What is being asked:
Each entry below is to be transcribed exactly.

Data for review:

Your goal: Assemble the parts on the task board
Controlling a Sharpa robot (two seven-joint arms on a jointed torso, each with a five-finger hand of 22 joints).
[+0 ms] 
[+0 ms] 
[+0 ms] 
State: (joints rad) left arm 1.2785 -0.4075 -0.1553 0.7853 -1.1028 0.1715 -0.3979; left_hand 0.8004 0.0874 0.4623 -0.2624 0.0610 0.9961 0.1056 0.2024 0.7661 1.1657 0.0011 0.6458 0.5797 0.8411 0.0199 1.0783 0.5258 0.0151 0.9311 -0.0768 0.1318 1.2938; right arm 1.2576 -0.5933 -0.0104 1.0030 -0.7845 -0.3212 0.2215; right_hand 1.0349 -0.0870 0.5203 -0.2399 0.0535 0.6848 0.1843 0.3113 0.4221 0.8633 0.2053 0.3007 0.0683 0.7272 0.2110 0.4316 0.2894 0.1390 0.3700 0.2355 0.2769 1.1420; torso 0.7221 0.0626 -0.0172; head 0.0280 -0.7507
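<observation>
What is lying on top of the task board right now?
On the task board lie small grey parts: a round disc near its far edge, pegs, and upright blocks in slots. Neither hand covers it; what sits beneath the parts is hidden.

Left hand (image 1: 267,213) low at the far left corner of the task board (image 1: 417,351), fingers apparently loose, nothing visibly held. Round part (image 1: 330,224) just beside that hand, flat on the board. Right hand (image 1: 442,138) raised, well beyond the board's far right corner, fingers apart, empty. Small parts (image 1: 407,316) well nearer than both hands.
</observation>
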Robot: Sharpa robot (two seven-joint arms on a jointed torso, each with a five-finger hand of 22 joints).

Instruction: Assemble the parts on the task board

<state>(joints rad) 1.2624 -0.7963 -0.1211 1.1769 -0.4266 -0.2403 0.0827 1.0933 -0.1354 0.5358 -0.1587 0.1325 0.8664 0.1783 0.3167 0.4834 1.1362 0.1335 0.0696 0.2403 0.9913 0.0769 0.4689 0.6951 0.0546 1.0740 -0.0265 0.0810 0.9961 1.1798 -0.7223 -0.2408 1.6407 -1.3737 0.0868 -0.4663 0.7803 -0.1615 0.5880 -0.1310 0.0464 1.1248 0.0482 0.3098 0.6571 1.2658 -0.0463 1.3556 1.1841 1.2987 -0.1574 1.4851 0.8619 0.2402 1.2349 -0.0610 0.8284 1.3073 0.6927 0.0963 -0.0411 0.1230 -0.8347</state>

Reply:
Your goal: Assemble the parts on the task board
Controlling a Sharpa robot (two seven-joint arms on a jointed torso, each with a five-finger hand of 22 joints).
[+0 ms] 
[+0 ms] 
[+0 ms] 
State: (joints rad) left arm 1.2785 -0.4075 -0.1553 0.7853 -1.1028 0.1715 -0.3979; left_hand 0.8004 0.0874 0.4623 -0.2624 0.0610 0.9961 0.1056 0.2024 0.7661 1.1657 0.0011 0.6458 0.5797 0.8411 0.0199 1.0783 0.5258 0.0151 0.9311 -0.0768 0.1318 1.2938; right arm 1.2576 -0.5933 -0.0104 1.0030 -0.7845 -0.3212 0.2215; right_hand 1.0349 -0.0870 0.5203 -0.2399 0.0535 0.6848 0.1843 0.3113 0.4221 0.8633 0.2053 0.3007 0.0683 0.7272 0.2110 0.4316 0.2894 0.1390 0.3700 0.2355 0.2769 1.1420; torso 0.7221 0.0626 -0.0172; head 0.0280 -0.7507
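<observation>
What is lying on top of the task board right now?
On the task board lie small grey parts: a round disc near its far edge, pegs, and upright blocks in slots. Neither hand covers it; what sits beneath the parts is hidden.

Left hand (image 1: 267,213) low at the far left corner of the task board (image 1: 417,351), fingers apparently loose, nothing visibly held. Round part (image 1: 330,224) just beside that hand, flat on the board. Right hand (image 1: 442,138) raised, well beyond the board's far right corner, fingers apart, empty. Small parts (image 1: 407,316) well nearer than both hands.
</observation>
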Robot: Sharpa robot (two seven-joint arms on a jointed torso, each with a five-finger hand of 22 joints).

Instruction: Assemble the parts on the task board

<state>(joints rad) 1.2624 -0.7963 -0.1211 1.1769 -0.4266 -0.2403 0.0827 1.0933 -0.1354 0.5358 -0.1587 0.1325 0.8664 0.1783 0.3167 0.4834 1.1362 0.1335 0.0696 0.2403 0.9913 0.0769 0.4689 0.6951 0.0546 1.0740 -0.0265 0.0810 0.9961 1.1798 -0.7223 -0.2408 1.6407 -1.3737 0.0868 -0.4663 0.7803 -0.1615 0.5880 -0.1310 0.0464 1.1248 0.0482 0.3098 0.6571 1.2658 -0.0463 1.3556 1.1841 1.2987 -0.1574 1.4851 0.8619 0.2402 1.2349 -0.0610 0.8284 1.3073 0.6927 0.0963 -0.0411 0.1230 -0.8347</state>

No more output will be given for this exercise.